Segment Start: PROVIDED ENTRIES
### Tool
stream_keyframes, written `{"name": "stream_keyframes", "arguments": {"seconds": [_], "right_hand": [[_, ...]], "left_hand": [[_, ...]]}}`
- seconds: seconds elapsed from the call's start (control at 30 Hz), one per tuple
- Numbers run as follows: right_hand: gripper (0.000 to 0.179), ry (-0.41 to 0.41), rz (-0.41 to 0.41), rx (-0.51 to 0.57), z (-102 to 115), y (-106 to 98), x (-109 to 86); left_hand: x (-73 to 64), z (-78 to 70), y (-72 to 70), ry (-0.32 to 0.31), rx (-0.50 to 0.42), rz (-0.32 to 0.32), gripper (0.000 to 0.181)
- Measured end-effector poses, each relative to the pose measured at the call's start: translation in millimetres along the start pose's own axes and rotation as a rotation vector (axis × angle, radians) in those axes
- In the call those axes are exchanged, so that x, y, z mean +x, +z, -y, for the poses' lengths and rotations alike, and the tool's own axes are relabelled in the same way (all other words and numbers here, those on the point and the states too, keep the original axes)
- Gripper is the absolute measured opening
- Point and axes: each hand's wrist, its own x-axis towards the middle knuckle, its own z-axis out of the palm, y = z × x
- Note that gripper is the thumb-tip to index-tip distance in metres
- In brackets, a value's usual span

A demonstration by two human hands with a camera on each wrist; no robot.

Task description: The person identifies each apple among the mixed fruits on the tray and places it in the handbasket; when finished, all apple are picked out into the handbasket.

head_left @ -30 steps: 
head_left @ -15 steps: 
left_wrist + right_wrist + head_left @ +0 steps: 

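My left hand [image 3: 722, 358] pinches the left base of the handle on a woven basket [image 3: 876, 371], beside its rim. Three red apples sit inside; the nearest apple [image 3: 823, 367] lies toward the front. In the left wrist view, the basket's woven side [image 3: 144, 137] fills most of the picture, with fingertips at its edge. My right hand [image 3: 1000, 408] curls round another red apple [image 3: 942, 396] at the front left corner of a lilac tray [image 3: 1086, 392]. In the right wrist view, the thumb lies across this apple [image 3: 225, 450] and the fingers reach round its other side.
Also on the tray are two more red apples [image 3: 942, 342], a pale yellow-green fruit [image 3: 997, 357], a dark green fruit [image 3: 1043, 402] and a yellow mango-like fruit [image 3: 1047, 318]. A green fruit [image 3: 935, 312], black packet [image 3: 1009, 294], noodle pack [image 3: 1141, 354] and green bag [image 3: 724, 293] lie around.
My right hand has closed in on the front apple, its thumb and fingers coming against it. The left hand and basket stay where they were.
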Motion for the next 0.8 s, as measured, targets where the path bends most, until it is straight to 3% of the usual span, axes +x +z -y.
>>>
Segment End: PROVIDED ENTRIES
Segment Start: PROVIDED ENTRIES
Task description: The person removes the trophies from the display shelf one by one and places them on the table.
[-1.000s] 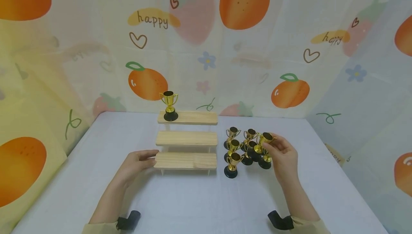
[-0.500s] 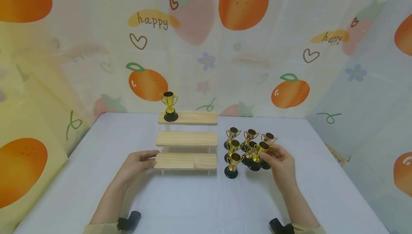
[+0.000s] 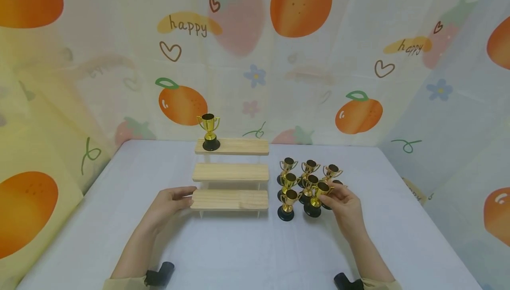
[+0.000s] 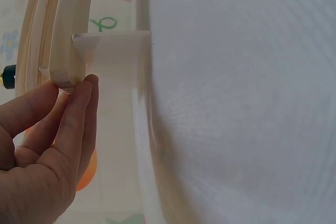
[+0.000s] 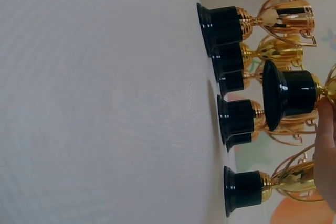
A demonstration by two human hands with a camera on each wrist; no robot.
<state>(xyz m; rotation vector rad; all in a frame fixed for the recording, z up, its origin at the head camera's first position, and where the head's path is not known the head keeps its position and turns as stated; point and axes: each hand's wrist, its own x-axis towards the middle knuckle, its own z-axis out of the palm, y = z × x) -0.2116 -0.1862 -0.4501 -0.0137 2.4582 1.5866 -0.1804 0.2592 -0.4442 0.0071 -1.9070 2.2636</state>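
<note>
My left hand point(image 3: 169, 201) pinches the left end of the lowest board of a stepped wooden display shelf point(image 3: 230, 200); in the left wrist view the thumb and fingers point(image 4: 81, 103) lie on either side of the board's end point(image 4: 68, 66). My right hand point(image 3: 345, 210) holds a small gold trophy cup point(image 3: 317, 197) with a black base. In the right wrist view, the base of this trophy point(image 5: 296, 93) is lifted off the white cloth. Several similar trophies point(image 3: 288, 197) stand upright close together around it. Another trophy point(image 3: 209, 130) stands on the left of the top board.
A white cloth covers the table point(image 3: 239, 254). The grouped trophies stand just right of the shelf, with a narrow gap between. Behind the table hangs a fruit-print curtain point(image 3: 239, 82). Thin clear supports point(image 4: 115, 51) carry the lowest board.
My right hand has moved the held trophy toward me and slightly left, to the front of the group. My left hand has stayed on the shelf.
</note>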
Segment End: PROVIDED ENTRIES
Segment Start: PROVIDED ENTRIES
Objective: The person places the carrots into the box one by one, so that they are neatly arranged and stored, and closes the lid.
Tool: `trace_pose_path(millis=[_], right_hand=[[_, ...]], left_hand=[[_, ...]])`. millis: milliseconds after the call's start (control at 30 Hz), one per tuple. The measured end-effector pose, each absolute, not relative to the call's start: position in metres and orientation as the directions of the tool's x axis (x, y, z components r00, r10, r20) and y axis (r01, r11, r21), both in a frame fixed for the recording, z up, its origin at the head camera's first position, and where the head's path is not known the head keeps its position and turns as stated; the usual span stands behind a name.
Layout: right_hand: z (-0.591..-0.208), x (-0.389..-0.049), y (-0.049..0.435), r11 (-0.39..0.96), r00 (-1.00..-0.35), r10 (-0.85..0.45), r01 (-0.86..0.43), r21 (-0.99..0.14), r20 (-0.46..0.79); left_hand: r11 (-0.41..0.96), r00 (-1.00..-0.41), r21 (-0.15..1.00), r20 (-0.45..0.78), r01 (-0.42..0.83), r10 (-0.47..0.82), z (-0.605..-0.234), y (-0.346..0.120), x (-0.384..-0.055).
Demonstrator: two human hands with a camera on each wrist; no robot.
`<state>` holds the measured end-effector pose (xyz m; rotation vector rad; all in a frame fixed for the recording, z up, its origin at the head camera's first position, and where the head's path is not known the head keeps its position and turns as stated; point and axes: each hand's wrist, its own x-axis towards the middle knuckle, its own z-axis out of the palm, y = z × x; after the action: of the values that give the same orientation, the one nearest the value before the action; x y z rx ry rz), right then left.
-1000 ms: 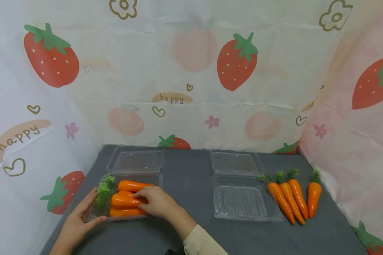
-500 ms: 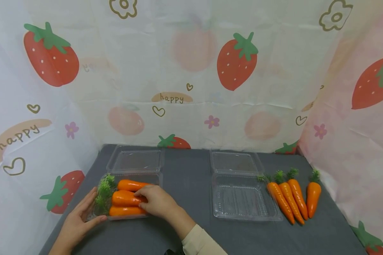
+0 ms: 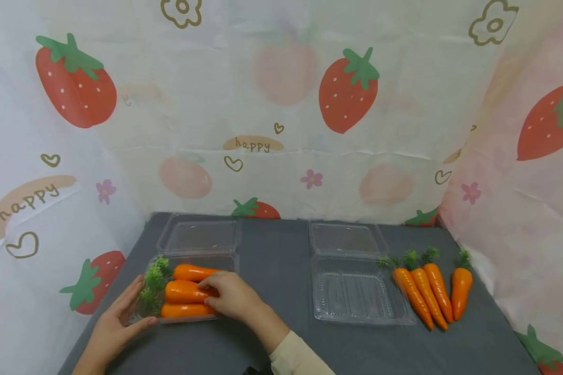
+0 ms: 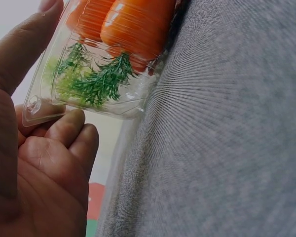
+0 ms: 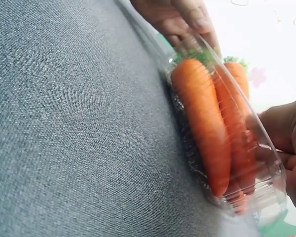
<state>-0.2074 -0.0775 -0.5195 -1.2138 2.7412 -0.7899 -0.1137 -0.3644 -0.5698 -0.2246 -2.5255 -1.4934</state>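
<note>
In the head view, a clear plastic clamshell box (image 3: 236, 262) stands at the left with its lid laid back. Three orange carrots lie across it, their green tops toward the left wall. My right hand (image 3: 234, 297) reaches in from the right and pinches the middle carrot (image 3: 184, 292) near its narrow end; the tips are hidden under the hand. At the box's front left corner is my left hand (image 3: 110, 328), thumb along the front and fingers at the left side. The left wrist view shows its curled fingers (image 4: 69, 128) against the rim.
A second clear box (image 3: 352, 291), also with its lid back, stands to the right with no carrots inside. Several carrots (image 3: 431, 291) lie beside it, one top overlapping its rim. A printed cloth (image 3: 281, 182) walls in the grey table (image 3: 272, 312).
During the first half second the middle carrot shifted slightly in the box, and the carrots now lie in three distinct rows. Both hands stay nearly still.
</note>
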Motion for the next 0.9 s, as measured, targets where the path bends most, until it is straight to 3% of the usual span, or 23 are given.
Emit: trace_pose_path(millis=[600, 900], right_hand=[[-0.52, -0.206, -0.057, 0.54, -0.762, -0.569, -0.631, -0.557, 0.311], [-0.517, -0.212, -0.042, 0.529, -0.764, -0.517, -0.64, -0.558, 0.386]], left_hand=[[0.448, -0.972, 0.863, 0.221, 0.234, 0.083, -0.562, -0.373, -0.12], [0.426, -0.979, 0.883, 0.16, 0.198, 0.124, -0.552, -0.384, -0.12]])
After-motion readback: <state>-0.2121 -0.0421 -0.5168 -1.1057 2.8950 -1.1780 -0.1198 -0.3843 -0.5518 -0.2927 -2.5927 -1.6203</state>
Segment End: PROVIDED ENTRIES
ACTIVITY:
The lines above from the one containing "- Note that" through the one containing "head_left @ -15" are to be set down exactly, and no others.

THE COMPLETED TASK:
- Note that gripper is the thumb-tip to index-tip distance in metres
- In brackets, a value's usual span

A demonstration by two human hands with a camera on each wrist; no robot.

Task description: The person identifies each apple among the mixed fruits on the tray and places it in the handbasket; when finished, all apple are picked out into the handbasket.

head_left @ -30 steps: 
head_left @ -15 steps: 

The output for this exercise is complete.